*TASK*: Although the data below contains pictures, output only the lines between those holding "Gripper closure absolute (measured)" and "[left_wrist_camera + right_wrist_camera", inclusive, exactly and without those pictures.
[SOURCE INFORMATION — start]
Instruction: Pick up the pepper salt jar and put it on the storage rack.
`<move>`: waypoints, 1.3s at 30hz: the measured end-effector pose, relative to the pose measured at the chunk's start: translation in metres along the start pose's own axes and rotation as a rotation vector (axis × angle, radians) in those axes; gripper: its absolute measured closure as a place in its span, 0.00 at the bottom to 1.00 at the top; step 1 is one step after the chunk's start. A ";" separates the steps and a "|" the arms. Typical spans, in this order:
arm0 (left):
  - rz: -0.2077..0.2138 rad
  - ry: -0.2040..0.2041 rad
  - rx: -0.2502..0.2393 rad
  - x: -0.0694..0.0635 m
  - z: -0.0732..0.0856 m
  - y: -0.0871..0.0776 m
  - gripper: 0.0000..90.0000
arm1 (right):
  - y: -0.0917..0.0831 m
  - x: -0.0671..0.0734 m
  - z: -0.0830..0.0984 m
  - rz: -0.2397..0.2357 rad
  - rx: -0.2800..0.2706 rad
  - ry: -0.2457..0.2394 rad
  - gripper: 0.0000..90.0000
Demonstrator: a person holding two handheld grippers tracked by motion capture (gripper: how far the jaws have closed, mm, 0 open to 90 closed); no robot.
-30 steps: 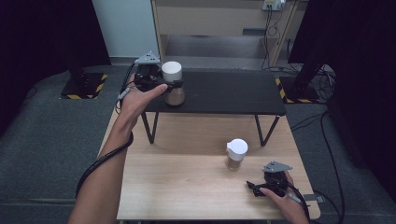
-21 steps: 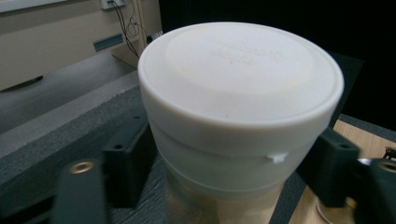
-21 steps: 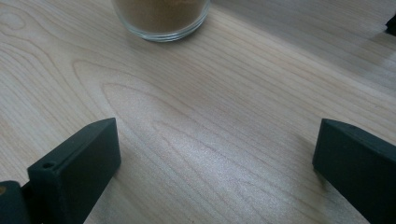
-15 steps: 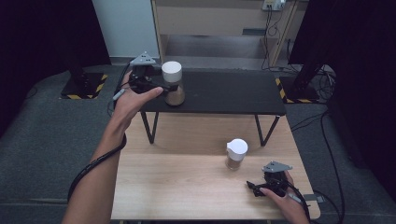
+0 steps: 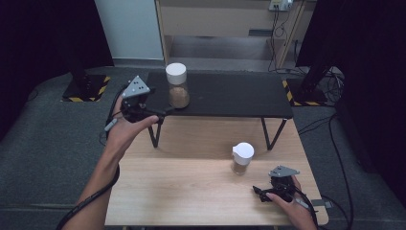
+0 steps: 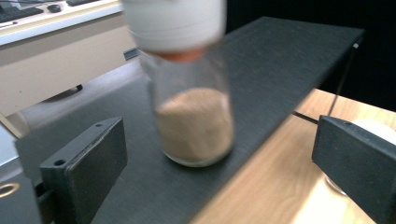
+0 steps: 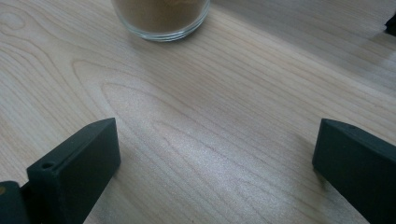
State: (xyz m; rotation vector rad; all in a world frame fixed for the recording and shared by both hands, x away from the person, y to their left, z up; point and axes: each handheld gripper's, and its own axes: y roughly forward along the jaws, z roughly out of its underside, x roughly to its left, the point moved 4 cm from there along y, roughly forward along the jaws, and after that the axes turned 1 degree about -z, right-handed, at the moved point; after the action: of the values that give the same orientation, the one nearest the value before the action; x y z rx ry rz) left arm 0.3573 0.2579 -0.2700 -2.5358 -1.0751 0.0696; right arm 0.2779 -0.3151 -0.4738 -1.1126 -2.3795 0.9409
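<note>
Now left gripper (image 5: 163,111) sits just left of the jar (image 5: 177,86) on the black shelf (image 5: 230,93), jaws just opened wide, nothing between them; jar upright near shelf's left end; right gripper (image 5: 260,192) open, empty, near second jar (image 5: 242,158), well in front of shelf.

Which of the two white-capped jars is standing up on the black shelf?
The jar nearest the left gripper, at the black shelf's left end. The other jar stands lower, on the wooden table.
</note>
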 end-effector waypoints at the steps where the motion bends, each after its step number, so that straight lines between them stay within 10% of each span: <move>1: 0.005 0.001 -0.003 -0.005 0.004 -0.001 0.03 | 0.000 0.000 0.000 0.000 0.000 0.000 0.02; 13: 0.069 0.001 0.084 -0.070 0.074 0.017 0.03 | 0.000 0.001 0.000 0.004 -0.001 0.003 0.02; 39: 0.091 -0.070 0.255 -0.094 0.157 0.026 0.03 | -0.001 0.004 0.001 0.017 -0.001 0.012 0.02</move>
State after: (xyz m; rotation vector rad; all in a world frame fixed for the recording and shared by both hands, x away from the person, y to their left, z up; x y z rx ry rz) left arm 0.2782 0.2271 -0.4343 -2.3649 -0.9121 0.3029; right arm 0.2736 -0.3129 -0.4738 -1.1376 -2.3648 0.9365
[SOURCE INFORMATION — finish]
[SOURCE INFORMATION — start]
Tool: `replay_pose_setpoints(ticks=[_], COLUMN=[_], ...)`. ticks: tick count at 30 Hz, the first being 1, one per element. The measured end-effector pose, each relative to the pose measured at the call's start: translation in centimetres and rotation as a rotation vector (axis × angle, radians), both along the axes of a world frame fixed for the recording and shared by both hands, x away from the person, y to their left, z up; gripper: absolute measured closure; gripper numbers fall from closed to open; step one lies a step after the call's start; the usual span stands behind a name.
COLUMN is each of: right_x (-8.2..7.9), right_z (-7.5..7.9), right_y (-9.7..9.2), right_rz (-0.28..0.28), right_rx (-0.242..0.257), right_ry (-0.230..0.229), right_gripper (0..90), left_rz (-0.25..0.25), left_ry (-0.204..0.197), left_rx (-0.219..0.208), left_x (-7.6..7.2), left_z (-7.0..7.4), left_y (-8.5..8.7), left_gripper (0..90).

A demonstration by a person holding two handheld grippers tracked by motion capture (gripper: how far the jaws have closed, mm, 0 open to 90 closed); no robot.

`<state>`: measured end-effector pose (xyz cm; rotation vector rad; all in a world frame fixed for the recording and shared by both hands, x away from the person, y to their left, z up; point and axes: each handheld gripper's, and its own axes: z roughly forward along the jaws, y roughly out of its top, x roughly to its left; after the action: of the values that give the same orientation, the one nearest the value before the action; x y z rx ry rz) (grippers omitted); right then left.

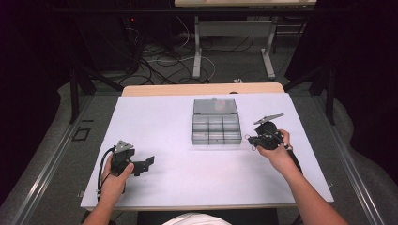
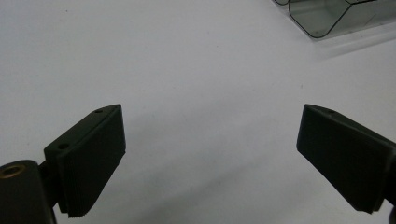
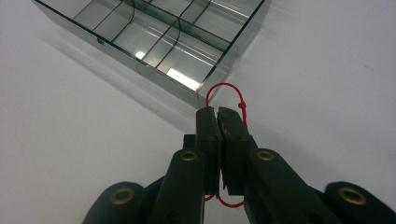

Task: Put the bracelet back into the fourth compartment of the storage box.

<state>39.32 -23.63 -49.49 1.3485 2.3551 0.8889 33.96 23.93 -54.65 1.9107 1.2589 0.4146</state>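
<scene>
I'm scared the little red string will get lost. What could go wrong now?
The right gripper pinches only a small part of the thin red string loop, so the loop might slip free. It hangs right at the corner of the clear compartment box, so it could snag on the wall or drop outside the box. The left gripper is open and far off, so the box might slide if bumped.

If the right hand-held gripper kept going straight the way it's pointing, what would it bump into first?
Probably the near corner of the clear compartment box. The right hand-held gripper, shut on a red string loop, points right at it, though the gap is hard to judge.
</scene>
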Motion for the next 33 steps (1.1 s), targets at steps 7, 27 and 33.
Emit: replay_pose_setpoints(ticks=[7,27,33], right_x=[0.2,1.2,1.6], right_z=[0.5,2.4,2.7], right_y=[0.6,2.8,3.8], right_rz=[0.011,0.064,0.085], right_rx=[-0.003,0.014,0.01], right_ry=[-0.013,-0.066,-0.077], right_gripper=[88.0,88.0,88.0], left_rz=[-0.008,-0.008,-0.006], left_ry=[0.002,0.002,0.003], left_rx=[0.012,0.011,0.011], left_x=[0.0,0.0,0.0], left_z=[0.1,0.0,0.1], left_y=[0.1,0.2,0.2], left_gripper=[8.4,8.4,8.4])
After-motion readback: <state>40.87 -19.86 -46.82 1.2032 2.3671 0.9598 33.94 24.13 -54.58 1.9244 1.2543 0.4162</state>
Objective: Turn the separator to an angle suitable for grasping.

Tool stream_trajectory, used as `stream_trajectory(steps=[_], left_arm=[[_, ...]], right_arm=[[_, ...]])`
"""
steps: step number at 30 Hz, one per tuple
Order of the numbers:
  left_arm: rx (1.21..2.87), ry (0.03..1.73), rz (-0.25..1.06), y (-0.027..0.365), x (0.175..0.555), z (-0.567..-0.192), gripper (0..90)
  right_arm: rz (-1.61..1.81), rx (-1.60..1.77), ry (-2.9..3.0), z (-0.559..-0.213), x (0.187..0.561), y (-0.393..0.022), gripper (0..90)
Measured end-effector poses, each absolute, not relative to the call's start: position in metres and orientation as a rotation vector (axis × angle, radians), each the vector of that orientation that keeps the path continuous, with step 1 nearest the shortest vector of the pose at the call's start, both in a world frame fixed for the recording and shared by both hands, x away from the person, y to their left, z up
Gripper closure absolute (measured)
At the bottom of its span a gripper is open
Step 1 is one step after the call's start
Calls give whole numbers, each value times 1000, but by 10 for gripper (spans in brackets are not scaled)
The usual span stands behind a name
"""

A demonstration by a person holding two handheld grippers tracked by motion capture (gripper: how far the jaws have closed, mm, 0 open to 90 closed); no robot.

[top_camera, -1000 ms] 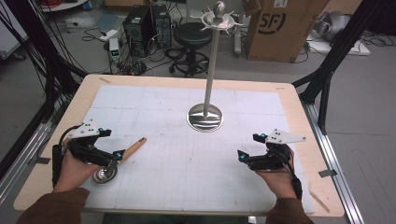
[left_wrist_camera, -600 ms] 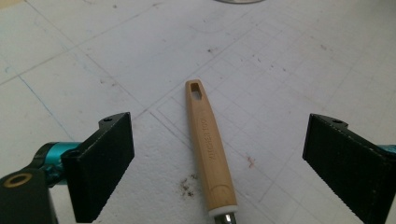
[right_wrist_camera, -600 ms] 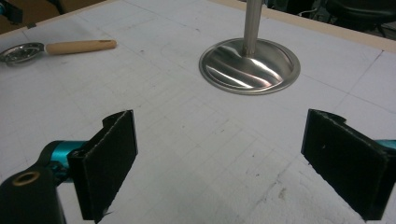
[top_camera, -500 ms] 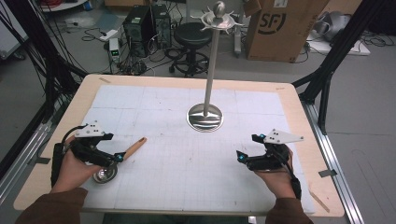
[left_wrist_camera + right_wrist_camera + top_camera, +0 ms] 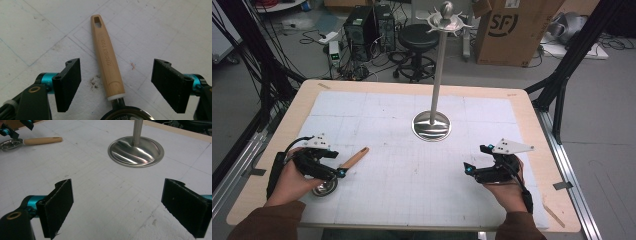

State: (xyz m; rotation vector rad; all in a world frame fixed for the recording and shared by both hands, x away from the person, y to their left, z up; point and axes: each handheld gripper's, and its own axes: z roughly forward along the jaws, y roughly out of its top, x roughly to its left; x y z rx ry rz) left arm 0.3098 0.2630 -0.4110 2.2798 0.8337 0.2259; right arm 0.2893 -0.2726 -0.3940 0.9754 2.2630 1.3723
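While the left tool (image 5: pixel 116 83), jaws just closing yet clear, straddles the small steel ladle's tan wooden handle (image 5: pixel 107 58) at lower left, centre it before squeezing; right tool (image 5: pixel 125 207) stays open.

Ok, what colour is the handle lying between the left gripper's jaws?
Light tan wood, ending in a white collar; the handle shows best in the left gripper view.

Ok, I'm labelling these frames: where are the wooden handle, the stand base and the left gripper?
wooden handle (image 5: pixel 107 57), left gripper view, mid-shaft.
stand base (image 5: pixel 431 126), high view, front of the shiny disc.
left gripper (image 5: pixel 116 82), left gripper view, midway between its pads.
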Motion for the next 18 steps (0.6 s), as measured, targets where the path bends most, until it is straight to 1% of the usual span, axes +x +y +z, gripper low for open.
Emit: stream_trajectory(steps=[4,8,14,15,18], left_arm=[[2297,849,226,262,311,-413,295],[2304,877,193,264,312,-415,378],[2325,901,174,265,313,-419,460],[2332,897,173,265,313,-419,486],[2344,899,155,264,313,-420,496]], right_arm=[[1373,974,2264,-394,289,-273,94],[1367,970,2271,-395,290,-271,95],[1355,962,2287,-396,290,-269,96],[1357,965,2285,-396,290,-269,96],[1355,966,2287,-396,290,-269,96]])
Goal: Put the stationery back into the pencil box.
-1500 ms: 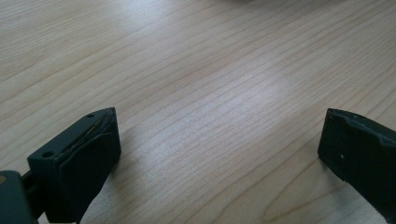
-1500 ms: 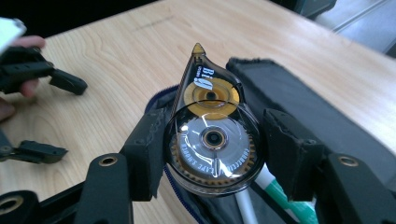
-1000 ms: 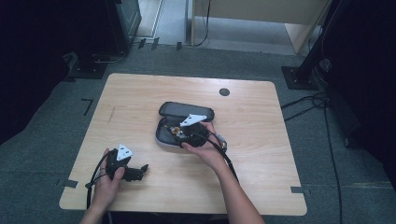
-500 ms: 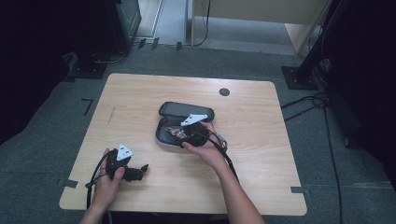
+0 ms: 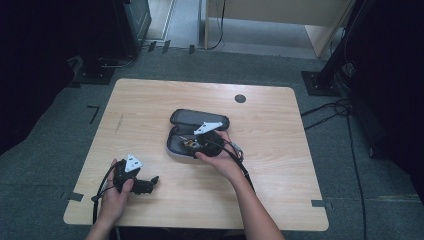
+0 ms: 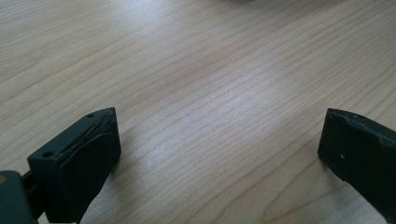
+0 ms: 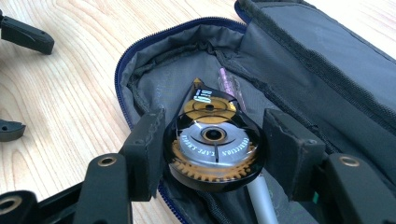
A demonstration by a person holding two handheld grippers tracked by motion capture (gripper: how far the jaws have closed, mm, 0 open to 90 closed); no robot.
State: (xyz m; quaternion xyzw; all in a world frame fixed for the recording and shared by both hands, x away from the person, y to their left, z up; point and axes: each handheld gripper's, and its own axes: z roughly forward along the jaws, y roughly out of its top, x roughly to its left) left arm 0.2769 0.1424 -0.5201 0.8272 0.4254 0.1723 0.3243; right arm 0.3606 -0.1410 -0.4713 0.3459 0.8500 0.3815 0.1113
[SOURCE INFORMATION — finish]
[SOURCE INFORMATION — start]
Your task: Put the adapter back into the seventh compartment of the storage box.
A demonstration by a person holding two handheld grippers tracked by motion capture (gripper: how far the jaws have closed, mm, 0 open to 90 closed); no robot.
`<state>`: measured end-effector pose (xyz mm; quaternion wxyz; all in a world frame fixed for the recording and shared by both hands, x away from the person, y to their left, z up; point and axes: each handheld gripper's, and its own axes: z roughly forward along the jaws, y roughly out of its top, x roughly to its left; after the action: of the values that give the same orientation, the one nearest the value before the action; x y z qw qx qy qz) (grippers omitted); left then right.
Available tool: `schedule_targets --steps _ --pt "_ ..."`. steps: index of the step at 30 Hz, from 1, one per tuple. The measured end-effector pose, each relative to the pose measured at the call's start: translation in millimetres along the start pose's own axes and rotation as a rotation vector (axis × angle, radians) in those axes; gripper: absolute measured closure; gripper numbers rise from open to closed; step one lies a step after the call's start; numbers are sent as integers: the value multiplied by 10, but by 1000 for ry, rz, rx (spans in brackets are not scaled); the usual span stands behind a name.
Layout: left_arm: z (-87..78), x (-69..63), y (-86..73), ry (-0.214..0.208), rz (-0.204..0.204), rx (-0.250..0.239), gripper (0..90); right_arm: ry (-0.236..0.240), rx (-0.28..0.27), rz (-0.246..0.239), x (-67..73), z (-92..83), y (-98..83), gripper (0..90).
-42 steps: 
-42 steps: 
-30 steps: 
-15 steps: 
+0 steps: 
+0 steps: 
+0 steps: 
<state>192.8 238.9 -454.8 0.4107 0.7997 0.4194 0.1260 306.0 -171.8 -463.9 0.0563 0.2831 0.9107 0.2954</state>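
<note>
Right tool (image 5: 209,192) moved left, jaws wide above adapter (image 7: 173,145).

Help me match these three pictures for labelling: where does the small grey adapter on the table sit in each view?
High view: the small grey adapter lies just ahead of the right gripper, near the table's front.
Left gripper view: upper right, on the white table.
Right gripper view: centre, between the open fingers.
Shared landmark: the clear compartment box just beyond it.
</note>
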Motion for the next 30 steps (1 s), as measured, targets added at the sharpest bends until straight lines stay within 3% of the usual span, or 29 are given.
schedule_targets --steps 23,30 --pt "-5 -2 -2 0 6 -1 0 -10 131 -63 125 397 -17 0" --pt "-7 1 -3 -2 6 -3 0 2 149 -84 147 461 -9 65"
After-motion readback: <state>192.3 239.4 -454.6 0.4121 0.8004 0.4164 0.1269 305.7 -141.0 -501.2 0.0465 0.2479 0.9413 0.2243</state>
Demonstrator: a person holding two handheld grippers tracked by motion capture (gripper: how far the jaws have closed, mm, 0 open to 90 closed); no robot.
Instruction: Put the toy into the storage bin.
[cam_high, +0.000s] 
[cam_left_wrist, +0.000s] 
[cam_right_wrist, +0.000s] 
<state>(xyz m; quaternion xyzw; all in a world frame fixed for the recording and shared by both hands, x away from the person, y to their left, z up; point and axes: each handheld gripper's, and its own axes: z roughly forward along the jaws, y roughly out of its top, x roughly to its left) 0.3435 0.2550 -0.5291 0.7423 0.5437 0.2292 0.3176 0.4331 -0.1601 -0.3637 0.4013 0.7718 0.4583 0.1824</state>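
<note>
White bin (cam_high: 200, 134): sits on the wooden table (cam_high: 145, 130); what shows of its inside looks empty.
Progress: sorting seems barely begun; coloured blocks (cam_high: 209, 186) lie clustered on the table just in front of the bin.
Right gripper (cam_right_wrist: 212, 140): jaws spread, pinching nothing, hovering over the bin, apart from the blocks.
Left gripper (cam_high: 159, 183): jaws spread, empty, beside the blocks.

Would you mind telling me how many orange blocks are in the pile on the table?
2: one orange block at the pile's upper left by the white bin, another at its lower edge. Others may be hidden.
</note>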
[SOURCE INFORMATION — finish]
*YOUR RESPONSE*:
Gripper closure absolute (measured)
At the bottom of its span a gripper is open
Step 1 is one step after the call's start
Calls give whole numbers, each value times 1000, but by 10 for gripper (spans in brackets are not scaled)
The usual span stands behind a name
"""

A demonstration by a person holding two handheld grippers tracked by motion capture (gripper: how far the jaws have closed, mm, 0 open to 90 closed); no robot.

[top_camera, -1000 ms] 
[left_wrist_camera, -600 ms] 
[right_wrist_camera, -600 ms] 
[top_camera, -500 ms] 
[left_wrist_camera + right_wrist_camera + top_camera, +0 ms] 

Nothing remains to add to the answer.